American Jews and Israel
Rosalind Petchesky says she wants to start our conversation with a story.
It is 1959, and a 16-year-old girl with Russian immigrant roots living in a
town called Tulsa in Oklahoma goes on a trip to Israel with a Jewish
organisation called B'nai Brith Youth.
'There is deep and valid trauma and deep and valid fears. But we disagree
that Israel is the answer to our safety'
- Zack Chatterjee Shlachter
While visiting a kibbutz, she meets a black man and starts-up a conversation
with him. After a few minutes, a white woman approaches the teenager and
instructs her to “stop talking to the African”. The incident leaves her angry
and confused. It becomes one of many racist incidents she witnesses during
her short visit to Israel.
It is the late 1950s after all, and for the teenager, the civil rights movement
was in full flight, and she knew prejudice when she saw it. On her return to
the US, she mentions what she had witnessed while sitting around a dinner
table with family members, a local rabbi and a few strangers.
After the meeting, one of the strangers complains about the story she has told
to the rabbi. The rabbi, in response, writes a letter to the stranger and gives
the young woman a copy.
“It said that she is just a little girl and whatever she said was not true. He also
wrote he had also made the trip and no such thing ever took place.”
The young woman, of course, was Petchesky herself, and she says it changed
her perspective about Israel forever.
“You could say that moment was seminal to me. It launched me into a lifetime
of activism,” the 76-year-old recalls, with a light smile.
"The fact that two Muslim women in Congress feel empowered enough to
openly support BDS is a sign of a monumental shift in the US," says Rosalind
Petchesky (MEE/Azad Essa)
Even then, Petchesky says her education about Palestine only really began
years later as a college student, through her interactions with Palestinian
Professor Ibrahim Abu-Lughod at Smith College in Massachusetts, and with
her uncle, the main biographer of the Jewish philosopher Martin Buber.

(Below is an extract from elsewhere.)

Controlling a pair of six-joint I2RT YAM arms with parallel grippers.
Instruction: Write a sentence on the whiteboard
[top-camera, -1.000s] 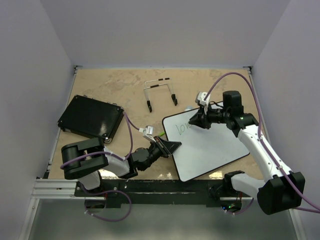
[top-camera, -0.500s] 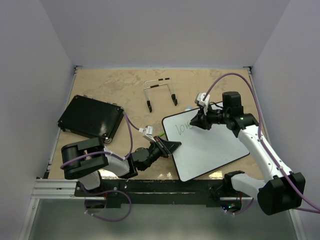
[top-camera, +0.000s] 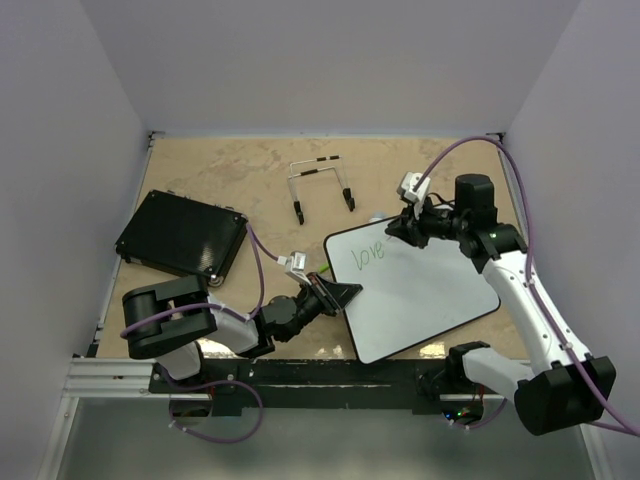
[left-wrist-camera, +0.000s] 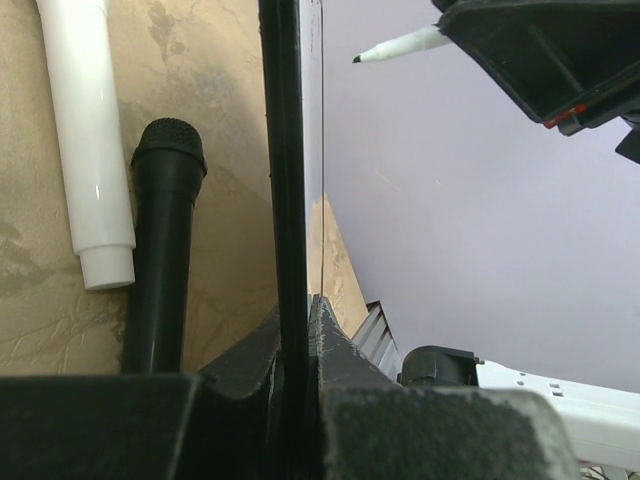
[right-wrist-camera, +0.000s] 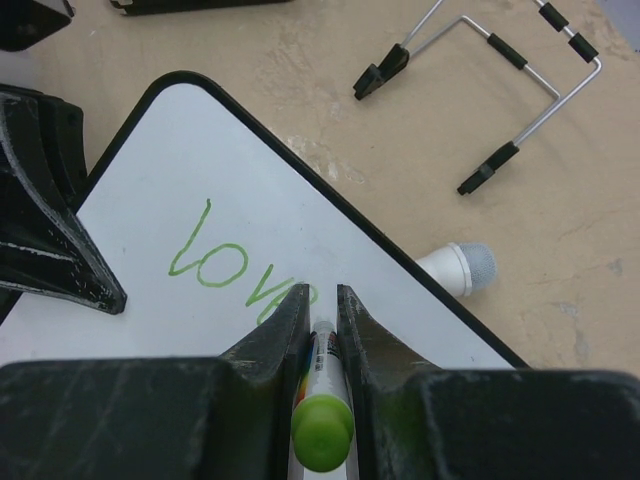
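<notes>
Clamps the left tool (left-wrist-camera: 297, 320) tight on the black-framed left edge of the whiteboard (top-camera: 415, 290), right of centre on the tabletop (top-camera: 250, 170). Pinches a green-capped marker (right-wrist-camera: 322, 420) hard in the right tool (right-wrist-camera: 320, 300), poised over the board's far-left corner. Shows one green word of the sentence (right-wrist-camera: 235, 270), "love". Leaves a white microphone (right-wrist-camera: 455, 268) just beyond the far edge.
</notes>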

It fermented an intense bond with the Palestinian struggle. But she says that
her experience was not the norm.
“My sense about generational difference towards Israel is that there is
absolutely a shift. When I was young, and we began to try and raise
awareness, I didn’t know anyone else, who thought the way I did.”
The relationship between Israel and American Jews has always been a
complex affair.
'When people talk about anti-Semitism in the US, they often mean criticism of
Israel, but I think Pittsburgh showed that anti-Semitism is linked to white
supremacy'
- Liana Petruzzi
According to Waxman, American Jews only really began supporting Zionism,
a 19th-century political ideology that emerged from the persecution faced by
Jews in Europe, closer to the time of the Holocaust and the formation of Israel
itself.
Since then, American Jews have held a plurality of views towards Israel,
though this diversity of opinion has not always made it into the public
domain.
On the one hand, a liberal community at the forefront of anti-war and anti-
racist movements, but with a blind spot when it comes to Palestinians, an
approach Jewish anti-Zionists describe as “PEP” or “Progressive except
Palestine.”
On the other hand, pro-Israeli individuals and groups holding on to an idea of
Israel and Zionism cast at a time in which the Holocaust was a lot more
visceral to the Jewish imagination; in the face of deep intergenerational
trauma from anti-Semitism and the fear of annihilation, an alternate, safe
space seemed imperative, even urgent.
In between, a cohort of others, either indifferent, silently ambivalent, or even
working for justice for Palestinians in some form or another.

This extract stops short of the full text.